The 2021 Dixie Fire, California's largest single blaze on record, scorched nearly one million acres and destroyed the town of Greenville in under 30 minutes, highlighting the vulnerability of Plumas National Forest. Two-thirds of the forest—twice the size of San Francisco Bay—has burned in the last seven years, threatening watersheds serving 27 million people and habitats for deer, bald eagles, and wolf packs.
A 2022 study by fire scientist Malcolm North found forests six to seven times denser than historically, exacerbated by climate change and a century of fire suppression. This overcrowding fuels catastrophic wildfires, risking conversion to shrubs and permanent forest loss, warns Michael Hall, manager of the Feather River Resource Conservation District. "If we don’t deal with the threat such fires pose, the soil and seed banks that replenish forests will be destroyed," Hall says.

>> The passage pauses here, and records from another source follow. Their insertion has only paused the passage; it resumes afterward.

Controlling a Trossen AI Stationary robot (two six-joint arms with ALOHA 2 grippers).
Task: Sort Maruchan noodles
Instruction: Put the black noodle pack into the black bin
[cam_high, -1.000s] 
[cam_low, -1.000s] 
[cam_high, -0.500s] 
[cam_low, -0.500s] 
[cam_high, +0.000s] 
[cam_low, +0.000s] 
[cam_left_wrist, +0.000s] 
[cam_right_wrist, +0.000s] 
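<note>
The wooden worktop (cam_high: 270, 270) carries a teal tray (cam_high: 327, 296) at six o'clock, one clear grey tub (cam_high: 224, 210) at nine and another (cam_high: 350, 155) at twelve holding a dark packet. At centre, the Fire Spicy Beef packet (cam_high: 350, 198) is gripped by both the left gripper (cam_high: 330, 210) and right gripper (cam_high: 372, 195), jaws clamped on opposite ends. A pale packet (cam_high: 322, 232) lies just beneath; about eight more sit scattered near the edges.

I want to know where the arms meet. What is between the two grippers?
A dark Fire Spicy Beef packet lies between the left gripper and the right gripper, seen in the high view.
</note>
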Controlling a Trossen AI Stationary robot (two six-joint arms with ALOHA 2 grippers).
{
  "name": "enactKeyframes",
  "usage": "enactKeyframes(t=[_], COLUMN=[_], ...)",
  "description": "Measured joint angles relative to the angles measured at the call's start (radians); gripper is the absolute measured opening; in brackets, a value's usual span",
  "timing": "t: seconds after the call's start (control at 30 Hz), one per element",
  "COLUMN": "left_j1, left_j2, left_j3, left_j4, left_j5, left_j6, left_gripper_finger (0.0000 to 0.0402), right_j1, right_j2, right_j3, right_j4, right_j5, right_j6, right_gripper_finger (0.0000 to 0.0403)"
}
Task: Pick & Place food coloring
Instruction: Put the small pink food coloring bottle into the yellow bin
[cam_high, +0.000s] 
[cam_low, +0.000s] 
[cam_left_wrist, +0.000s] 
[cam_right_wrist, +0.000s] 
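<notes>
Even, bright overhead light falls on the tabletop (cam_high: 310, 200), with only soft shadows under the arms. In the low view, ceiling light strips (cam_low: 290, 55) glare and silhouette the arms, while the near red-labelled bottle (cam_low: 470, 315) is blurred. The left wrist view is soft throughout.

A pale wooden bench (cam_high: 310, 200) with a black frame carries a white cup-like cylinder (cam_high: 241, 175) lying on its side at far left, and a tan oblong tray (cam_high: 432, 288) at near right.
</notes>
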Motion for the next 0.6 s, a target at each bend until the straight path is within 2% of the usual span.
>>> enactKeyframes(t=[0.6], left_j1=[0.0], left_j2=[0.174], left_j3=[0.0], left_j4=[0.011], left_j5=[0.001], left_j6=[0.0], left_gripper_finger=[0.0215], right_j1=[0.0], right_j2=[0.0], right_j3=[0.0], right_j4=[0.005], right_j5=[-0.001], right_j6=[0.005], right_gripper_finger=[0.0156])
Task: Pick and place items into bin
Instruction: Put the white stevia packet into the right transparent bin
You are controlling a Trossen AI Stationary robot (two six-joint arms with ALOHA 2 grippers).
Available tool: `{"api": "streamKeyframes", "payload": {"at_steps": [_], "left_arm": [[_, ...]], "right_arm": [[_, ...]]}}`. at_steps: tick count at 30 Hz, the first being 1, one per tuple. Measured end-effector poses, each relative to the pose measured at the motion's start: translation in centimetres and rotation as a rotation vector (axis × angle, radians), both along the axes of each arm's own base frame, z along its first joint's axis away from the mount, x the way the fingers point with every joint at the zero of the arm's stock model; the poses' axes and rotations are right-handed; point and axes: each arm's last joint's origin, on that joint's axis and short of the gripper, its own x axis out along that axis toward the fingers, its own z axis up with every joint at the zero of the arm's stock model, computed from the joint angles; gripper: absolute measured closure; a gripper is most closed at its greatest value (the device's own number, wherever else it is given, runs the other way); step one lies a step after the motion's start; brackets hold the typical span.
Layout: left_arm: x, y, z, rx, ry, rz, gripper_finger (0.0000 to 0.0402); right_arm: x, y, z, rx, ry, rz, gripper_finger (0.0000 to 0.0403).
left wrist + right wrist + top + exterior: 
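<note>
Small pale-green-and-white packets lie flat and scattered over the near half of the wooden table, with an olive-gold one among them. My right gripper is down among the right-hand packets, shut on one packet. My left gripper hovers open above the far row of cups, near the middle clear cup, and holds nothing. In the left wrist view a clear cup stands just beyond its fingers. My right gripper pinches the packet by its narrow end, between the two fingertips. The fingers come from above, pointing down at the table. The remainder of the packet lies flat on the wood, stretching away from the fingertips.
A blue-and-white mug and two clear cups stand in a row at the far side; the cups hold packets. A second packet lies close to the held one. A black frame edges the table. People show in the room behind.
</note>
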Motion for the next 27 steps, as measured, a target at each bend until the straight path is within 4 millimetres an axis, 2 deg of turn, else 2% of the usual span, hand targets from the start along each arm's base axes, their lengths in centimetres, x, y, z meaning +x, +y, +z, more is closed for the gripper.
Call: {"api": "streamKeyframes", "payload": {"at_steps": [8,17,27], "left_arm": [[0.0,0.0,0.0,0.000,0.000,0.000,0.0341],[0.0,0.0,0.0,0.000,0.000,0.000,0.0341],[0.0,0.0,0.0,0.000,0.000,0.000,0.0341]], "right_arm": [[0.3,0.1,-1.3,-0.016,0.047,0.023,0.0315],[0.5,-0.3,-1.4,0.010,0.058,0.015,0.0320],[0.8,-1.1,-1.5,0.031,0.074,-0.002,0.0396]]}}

In response, the Forest Service's Plumas Community Protection project targets 285,000 acres with chain saws, masticators, and drip torches to thin vegetation and enable low-intensity burns. Congress allocated $274 million via the Bipartisan Infrastructure Law and Inflation Reduction Act, part of $3.2 billion for 45 million high-risk acres nationwide. Contracts include $85 million to Sierra Tahoe Environmental Management and $98 million to the National Forest Foundation, each for 70,000 acres near Quincy and Portola.
Yet, two years in, implementation lags. Forest Service reports indicate 49,496 acres treated in 2023 and 5,400 in 2024, far below goals, with only about 2,500 acres of essential broadcast burns completed. Environmental lawsuits delayed approvals, and Trump administration layoffs have reduced staffing. Ryan Bauer, retired fuels manager, laments the slow pace: "If we had burned 10,000-acre patches, we’d have 10,000-acre patches of surviving forest."
Experts like Angela Avery of the Sierra Nevada Conservancy emphasize the need for landscape-scale efforts to counter megafires, though transparency remains limited, with officials unresponsive to public inquiries.